Un édito de Francis Van de Woestyne – dans La Libre du 31 octobre 2018
Ils sont en nous. Ils sont dans nos larmes, dans nos cris, dans nos soupirs, dans nos silences. Dans nos joies, aussi. Ils sont partout.
Pour toujours.
Nos morts nous accompagnent, ils cheminent à nos côtés : enfant mort avant d’avoir vu le jour, bébé à peine né, jeune qui trottine, écolier souriant, ado naissant, jeune adulte, père éphémère, mère fière, tout juste grand-mère, mamy sans souci, presque centenaire… Nous les aimions à la folie, nous les voulions à nos côtés jusqu’à notre dernier souffle. Ils sont partis avant nous, sans raison, nous laissant dévastés, tordus de douleur, glacés d’effroi.
Peu importe la manière dont ils nous ont quittés : morts par accident, par maladie, par attentat, mort volontaire. Ils ne sont plus là pour nous parler, nous prendre la main, nous caresser la joue, nous faire rire aux larmes ou trembler de plaisir. Ils ne sont plus ici pour ensoleiller nos vies et donner un sens à nos projets. Pourquoi ? Pourquoi ? Pourquoi ? Parce que. Il n’y a pas, il n’y aura jamais de réponse à ces questions qui nous emplissent de doutes, qui nous empêchent de dormir et parfois de vivre.

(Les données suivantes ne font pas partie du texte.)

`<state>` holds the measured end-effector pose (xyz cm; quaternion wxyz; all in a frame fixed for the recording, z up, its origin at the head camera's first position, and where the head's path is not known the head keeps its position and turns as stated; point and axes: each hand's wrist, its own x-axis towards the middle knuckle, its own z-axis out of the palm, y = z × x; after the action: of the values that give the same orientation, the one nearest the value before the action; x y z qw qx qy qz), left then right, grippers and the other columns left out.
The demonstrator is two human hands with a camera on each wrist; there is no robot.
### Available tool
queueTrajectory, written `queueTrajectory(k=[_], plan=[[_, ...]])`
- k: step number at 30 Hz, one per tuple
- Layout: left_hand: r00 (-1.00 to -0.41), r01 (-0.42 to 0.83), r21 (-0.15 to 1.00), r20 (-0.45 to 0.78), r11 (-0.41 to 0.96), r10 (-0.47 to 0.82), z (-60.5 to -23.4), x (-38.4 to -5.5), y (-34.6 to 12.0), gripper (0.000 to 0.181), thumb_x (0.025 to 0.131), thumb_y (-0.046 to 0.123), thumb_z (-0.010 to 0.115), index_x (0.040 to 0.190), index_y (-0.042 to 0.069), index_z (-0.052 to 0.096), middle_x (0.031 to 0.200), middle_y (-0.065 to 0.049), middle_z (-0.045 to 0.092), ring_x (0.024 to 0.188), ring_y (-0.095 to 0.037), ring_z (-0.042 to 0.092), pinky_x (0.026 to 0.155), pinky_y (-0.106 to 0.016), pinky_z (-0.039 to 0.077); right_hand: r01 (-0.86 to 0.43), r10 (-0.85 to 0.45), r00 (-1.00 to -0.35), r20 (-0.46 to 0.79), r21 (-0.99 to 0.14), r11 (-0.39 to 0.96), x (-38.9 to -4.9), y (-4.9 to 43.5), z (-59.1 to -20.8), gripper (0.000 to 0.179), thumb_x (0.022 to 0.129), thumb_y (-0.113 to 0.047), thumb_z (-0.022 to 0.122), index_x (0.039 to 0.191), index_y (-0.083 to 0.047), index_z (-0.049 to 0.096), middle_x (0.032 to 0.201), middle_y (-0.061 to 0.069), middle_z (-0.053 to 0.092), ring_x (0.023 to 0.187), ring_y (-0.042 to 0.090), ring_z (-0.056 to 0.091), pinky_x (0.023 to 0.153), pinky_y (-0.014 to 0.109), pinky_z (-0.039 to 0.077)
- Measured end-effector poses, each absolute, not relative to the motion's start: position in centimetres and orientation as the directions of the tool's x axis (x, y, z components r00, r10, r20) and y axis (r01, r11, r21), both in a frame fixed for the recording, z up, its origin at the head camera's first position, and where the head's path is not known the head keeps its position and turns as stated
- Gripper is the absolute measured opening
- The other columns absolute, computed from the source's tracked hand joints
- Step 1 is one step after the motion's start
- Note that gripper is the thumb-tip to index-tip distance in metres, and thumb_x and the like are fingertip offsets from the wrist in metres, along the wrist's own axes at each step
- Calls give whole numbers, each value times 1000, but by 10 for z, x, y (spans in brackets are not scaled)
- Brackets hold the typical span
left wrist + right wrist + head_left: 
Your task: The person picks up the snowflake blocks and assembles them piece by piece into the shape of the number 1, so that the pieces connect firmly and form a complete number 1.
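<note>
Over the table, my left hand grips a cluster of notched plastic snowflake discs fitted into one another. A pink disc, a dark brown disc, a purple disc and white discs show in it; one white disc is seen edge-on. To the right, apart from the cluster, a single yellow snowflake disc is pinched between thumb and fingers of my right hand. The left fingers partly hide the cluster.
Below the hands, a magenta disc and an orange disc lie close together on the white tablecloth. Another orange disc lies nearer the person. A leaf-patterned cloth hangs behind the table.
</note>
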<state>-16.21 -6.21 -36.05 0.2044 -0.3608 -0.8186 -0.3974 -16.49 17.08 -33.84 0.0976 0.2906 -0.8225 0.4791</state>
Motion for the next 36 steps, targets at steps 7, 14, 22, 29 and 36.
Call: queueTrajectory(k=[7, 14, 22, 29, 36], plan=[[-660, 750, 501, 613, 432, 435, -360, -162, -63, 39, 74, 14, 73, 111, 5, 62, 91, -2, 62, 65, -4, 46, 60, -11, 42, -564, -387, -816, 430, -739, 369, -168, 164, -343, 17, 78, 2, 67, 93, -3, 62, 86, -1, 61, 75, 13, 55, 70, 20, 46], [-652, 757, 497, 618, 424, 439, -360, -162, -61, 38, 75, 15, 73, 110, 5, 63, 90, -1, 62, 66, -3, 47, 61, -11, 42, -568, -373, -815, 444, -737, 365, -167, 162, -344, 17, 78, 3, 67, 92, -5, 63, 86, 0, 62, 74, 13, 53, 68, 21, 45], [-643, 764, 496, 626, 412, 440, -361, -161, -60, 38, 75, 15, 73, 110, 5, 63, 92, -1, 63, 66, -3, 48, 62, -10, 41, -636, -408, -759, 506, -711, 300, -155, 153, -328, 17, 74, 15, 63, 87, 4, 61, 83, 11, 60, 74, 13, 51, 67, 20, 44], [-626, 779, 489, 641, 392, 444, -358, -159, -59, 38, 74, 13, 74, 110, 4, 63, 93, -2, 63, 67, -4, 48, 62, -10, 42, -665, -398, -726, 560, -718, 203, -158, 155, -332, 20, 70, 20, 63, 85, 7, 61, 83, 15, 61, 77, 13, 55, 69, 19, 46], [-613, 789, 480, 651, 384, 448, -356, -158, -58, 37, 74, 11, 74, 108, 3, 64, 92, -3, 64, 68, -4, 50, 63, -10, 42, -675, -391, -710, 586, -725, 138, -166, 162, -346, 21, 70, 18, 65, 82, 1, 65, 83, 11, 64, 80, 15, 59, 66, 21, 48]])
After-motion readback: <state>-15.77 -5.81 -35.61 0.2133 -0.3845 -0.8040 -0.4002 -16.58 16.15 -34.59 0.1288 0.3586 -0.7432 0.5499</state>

Ils ne sont plus là, ils sont ailleurs. Leur vie a pris fin mais leur histoire continue. Il faut parler des morts, raconter leur vie, se souvenir de leurs joies, de leurs voix, de leurs humeurs, de leurs heures parfois si brèves sur terre. Il faut en parler parce que taire leur nom, c’est les faire mourir une deuxième fois. Il faut en parler, pas seulement en cette semaine de novembre, mais toute l’année, de janvier à décembre. Et recommencer.
Ils sont en nous, au bord de nous. Jamais ils ne quitteront nos pensées, notre esprit, notre corps. Nos morts sont parfois si vivants en nous que ceux qui nous côtoient nous trouvent étranges, nous croient dérangés, obsédés à leur souvenir. Mais c’est ainsi. Il ne faut jamais croire, pas même une seconde, que tout passe, qu’on se lasse de penser à eux. Un jour, un mois, un an, dix ans : tous les jours, c’est le lendemain de leur mort. Comment éviter le pire, périr aussi ? Heureusement, il y a des mots, des mains, des regards qui soulagent et nous portent. Nos morts sont en nous, au bord de nous. Pour toujours. Évidemment.